Chimp with a **ring buffer of 128 previous values**. For each new value, it selects
the reference value (from the last 128) that produces the most trailing zeros in the
XOR result. This benefits data with repeating patterns or values that revisit previous
states.

All three algorithms are fully streaming — encode/decode one point at a time with no
lookahead or chunking required.

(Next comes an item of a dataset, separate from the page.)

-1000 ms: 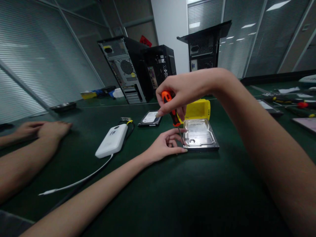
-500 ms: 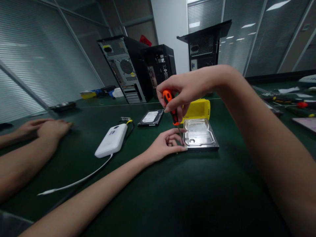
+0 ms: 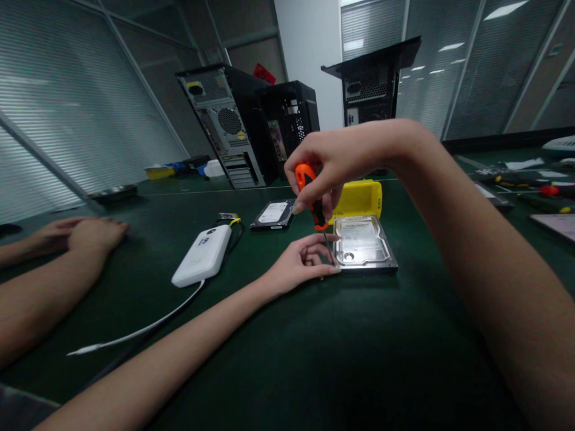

Timestamps use the same delta-of-delta encoding across
all algorithms.

```elixir
# Algorithm selection
{:ok, _} = GorillaStream.compress(data)                        # Gorilla
{:ok, _} = GorillaStream.compress(data, algorithm: :chimp)     # Chimp
{:ok, _} = GorillaStream.compress(data, algorithm: :chimp128)  # Chimp128

# Decompress auto-detects — no algorithm option needed
{:ok, _} = GorillaStream.decompress(compressed)
```

## Container Compression

GorillaStream supports optional container compression on top of the value encoding:

| Option | Description |
|--------|-------------|
| `:none` | No container compression (default) |
| `:zlib` | Zlib compression (always available, built into Erlang) |
| `:zstd` | Zstd compression (requires `ezstd` package) |
| `:auto` | Use zstd if available, fall back to zlib |

```elixir
# Zstd compression (best ratio, requires ezstd)
{:ok, compressed} = GorillaStream.compress(data, compression: :zstd)
{:ok, decompressed} = GorillaStream.decompress(compressed, compression: :zstd)

# Combine algorithm + container
{:ok, compressed} = GorillaStream.compress(data, algorithm: :chimp128, compression: :zstd)
{:ok, decompressed} = GorillaStream.decompress(compressed, compression: :zstd)

# Check zstd availability at runtime
GorillaStream.zstd_available?()  # => true or false
```

## Streaming and Chunked Processing

Process large datasets efficiently using chunked streams:

```elixir
alias GorillaStream.Stream, as: GStream

large_dataset
|> GStream.compress_stream(chunk_size: 10_000)
|> Enum.to_list()
# => [{:ok, chunk1, metadata1}, {:ok, chunk2, metadata2}, ...]
```

See the [User Guide](https://hexdocs.pm/gorilla_stream/user_guide.html) for streaming, GenStage, Broadway, and Flow integration examples.

## Analysis Tools

GorillaStream includes Mix tasks to help evaluate compression strategies:

```bash
# Analyze compression ratios across data patterns
mix gorilla_stream.compression_analysis

# Benchmark VictoriaMetrics preprocessing
mix gorilla_stream.vm_benchmark 10000
```

## When to Use

**Ideal for:**
- Time series monitoring data (CPU, memory, temperature sensors)
- Financial tick data with gradual price changes
- IoT sensor readings with regular intervals
- System metrics with slowly changing values

**Not optimal for:**
- Completely random data with no patterns
- Text or binary data (use general-purpose compression)
- Data with frequent large jumps between values

## Documentation

- [User Guide](https://hexdocs.pm/gorilla_stream/user_guide.html) - Comprehensive usage examples and best practices
- [Performance Guide](https://hexdocs.pm/gorilla_stream/performance_guide.html) - Optimization strategies and benchmarks
- [Troubleshooting](https://hexdocs.pm/gorilla_stream/troubleshooting.html) - Common issues and solutions
- [API Reference](https://hexdocs.pm/gorilla_stream)

## License

MIT - see [LICENSE](LICENSE) for details.